_Work required:_
Write out word for word the lines from the one holding "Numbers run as" through the end of the data, and only those lines. Pictures stay out.

_Data extract:_
────────────────────────────────────────

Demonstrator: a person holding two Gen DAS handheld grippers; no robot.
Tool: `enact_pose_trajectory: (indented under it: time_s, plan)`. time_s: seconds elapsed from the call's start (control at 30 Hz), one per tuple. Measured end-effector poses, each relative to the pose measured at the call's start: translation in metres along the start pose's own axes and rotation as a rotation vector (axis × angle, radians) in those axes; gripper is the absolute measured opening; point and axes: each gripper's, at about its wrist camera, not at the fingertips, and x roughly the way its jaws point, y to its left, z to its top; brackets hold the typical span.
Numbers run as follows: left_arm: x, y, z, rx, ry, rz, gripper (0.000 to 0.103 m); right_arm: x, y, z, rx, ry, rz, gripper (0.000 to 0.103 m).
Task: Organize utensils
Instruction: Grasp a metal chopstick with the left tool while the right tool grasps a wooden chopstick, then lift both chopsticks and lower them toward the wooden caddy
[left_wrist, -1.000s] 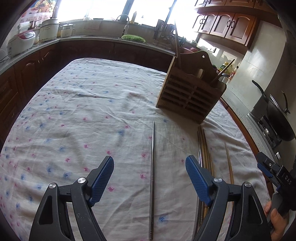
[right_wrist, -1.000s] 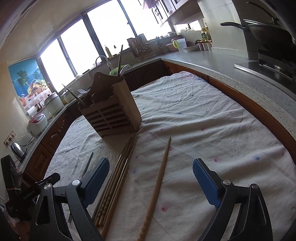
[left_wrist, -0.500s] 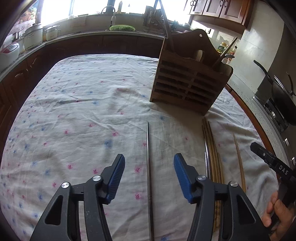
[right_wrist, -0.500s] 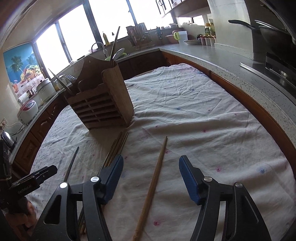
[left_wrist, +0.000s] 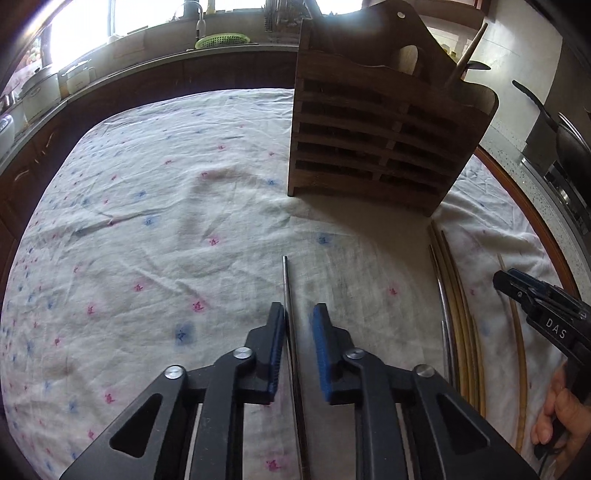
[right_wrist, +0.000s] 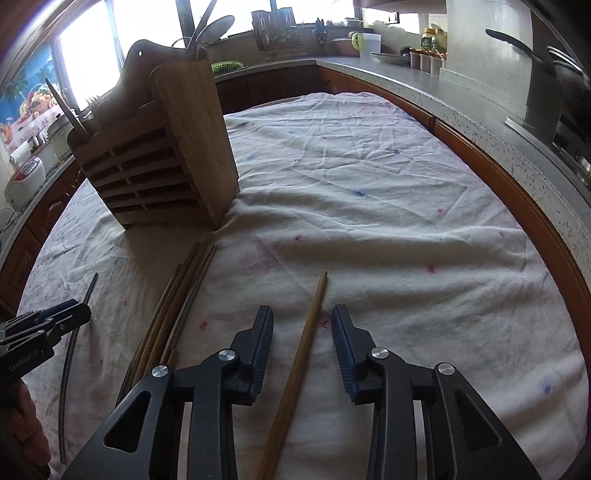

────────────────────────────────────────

_Written answer:_
Numbers run as follows: left_arm: x, y, z, rx, ry, rz, gripper (0.000 to 0.103 m); right_arm: x, y, z, rx, ry, rz, gripper (0.000 to 0.103 m).
Task: Organize utensils
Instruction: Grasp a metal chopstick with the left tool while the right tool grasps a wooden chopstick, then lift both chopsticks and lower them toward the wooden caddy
[left_wrist, -1.000s] 
[right_wrist, -1.000s] 
[left_wrist, -0.500s] 
[right_wrist, -0.500s] 
[left_wrist, +0.000s] 
[right_wrist, +0.000s] 

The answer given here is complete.